### [What needs to be done]
Give the lines again exactly as they appear, from the first line of the listing through the line containing "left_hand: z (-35", and omit every picture.

### [Exercise data]
====
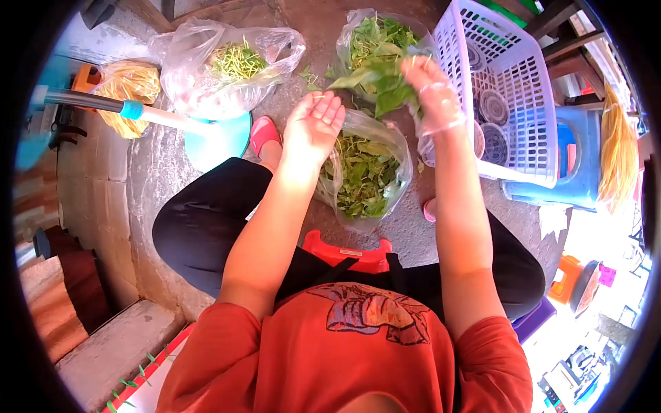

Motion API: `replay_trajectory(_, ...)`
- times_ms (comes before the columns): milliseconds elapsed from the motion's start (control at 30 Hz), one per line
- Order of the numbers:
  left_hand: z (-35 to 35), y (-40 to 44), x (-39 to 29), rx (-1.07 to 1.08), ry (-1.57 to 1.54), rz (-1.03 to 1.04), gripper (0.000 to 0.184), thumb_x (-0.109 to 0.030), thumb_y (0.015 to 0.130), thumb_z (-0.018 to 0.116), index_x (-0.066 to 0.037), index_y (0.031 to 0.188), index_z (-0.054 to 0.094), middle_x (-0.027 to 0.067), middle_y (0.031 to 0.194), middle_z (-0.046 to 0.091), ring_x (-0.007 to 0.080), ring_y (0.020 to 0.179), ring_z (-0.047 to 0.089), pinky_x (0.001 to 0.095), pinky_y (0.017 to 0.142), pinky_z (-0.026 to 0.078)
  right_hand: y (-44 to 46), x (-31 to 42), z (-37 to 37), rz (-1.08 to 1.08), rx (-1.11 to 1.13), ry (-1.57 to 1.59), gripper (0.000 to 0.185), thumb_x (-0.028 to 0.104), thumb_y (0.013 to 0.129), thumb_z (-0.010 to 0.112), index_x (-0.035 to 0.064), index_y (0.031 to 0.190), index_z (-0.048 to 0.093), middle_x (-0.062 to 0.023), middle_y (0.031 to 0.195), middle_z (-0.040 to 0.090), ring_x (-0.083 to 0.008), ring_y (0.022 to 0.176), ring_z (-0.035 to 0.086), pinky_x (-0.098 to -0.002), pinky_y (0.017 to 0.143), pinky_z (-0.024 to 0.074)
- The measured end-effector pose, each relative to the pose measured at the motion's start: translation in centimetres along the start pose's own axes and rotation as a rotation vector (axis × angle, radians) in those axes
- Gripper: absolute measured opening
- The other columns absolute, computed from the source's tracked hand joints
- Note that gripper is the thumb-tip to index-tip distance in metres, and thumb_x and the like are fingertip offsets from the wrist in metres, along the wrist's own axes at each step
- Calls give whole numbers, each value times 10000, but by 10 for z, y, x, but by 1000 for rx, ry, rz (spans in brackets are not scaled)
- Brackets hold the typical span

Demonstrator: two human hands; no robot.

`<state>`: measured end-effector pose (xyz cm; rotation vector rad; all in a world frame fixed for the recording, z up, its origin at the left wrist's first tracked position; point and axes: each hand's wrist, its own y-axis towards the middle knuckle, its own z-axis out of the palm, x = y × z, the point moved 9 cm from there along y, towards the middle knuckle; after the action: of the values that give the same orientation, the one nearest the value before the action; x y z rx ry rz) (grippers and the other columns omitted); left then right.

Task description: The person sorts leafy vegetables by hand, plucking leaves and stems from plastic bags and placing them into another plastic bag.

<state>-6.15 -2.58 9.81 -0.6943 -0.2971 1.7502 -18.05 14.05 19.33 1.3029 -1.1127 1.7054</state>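
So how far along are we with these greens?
Apparently part-way. Loose leaves fill the near bag and stem pieces sit in the left bag, so those look sorted. The right hand holds a leafy bunch; the left hand is open. The greens in the far bag seem left to do.

The grey, scuffed floor (412,241) carries three open clear plastic bags. The near bag (363,175) is full of green leaves; the far bag (344,43), just beyond it, also holds leafy greens. The left bag (187,69), well apart from the near one, holds thin green stems. Loose green scraps (310,77) lie between the left and far bags, near a pink shoe (263,133).
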Motion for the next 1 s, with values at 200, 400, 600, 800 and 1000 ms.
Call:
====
### [Response]
Motion API: `replay_trajectory(_, ...)`
- times_ms (comes before the columns): milliseconds elapsed from the motion's start (control at 30 Hz), one per line
- Order of the numbers:
  left_hand: z (-35 to 35), y (-40 to 44), x (-39 to 29), rx (-1.07 to 1.08), ry (-1.57 to 1.54), rz (-1.03 to 1.04), gripper (0.000 to 0.184), thumb_x (-0.109 to 0.030), thumb_y (0.015 to 0.130), thumb_z (-0.018 to 0.116), index_x (-0.066 to 0.037), index_y (0.031 to 0.188), index_z (-0.054 to 0.094), middle_x (-0.027 to 0.067), middle_y (0.031 to 0.194), middle_z (-0.046 to 0.091), ring_x (-0.007 to 0.080), ring_y (0.020 to 0.179), ring_z (-0.047 to 0.089), pinky_x (0.001 to 0.095), pinky_y (0.017 to 0.142), pinky_z (-0.026 to 0.078)

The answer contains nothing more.